WHAT IS EXPECTED: In the records below, find the line that contains "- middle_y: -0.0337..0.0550" and the line that contains "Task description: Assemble", then retype exactly those two lines and every line between them.

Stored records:
========================================================================

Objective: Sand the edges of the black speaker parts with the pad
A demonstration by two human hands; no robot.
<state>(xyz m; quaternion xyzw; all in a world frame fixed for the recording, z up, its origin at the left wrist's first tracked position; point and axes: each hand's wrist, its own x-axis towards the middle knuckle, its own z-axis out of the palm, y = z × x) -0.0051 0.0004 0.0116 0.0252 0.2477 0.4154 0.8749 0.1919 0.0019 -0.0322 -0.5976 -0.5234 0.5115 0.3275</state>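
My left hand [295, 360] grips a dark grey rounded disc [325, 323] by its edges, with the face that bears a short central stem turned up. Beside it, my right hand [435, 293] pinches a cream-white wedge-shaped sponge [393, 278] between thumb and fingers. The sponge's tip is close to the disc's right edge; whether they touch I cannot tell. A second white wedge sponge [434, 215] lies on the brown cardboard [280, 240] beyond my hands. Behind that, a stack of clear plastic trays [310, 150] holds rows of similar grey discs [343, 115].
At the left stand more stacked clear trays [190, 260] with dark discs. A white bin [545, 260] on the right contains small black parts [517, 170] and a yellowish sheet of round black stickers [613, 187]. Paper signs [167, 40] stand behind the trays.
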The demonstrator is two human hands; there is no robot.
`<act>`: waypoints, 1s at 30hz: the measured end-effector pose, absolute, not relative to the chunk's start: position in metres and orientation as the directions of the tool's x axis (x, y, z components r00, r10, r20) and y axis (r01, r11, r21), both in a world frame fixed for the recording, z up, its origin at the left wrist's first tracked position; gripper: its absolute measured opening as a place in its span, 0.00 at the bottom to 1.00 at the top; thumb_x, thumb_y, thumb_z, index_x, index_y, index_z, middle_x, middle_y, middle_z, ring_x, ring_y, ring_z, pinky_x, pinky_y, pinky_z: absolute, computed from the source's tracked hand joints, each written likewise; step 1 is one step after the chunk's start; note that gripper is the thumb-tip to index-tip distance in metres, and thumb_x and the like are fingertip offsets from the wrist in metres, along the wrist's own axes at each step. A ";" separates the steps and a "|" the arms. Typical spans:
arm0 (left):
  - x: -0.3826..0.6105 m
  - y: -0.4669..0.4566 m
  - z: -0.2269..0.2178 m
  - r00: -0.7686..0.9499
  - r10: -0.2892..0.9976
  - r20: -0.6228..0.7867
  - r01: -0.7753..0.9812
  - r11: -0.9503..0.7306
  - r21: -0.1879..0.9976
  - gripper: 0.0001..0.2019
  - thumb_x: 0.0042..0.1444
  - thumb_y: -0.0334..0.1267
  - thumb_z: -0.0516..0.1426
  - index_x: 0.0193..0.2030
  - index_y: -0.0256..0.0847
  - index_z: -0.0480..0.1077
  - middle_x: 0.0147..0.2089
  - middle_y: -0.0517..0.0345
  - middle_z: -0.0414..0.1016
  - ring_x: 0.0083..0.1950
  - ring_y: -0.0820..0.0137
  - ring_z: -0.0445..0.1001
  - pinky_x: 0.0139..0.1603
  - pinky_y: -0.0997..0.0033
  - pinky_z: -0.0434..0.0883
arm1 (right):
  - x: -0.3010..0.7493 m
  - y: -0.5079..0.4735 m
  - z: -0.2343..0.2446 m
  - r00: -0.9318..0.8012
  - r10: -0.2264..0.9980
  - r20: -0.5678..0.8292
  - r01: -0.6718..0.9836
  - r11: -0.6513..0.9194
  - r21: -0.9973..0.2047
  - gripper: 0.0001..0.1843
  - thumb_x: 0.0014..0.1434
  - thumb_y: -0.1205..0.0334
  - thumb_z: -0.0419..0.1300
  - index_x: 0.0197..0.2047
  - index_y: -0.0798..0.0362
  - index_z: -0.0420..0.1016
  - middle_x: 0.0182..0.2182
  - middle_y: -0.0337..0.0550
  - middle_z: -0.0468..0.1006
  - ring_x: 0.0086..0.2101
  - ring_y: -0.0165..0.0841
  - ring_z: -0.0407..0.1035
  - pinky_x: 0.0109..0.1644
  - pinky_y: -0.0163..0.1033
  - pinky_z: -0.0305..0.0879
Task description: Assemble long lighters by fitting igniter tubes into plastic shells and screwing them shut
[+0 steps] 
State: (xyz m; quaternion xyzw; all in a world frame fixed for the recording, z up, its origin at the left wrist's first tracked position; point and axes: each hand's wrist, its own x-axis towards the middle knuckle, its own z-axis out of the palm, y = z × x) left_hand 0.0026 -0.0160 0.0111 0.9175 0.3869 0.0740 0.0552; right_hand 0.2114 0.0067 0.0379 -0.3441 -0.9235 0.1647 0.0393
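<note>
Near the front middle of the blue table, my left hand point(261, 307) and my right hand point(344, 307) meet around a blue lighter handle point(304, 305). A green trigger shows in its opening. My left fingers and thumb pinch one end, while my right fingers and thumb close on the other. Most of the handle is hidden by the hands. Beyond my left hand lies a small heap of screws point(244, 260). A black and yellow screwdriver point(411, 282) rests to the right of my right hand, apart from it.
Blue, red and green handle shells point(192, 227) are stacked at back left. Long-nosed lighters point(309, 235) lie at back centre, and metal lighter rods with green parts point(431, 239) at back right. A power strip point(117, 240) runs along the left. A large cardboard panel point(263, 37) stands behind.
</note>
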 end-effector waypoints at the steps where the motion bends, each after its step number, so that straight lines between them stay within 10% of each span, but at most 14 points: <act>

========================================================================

RESULT FOR THIS TASK:
  - middle_y: -0.0337..0.0550
  - middle_z: -0.0468..0.1006
  - ring_x: 0.0086..0.2101
  - ring_y: -0.0165..0.0841
  - ring_z: -0.0407..0.1035
  - pinky_x: 0.0109..0.1644
  - pinky_y: -0.0163..0.1033
  - pinky_z: -0.0305..0.0879
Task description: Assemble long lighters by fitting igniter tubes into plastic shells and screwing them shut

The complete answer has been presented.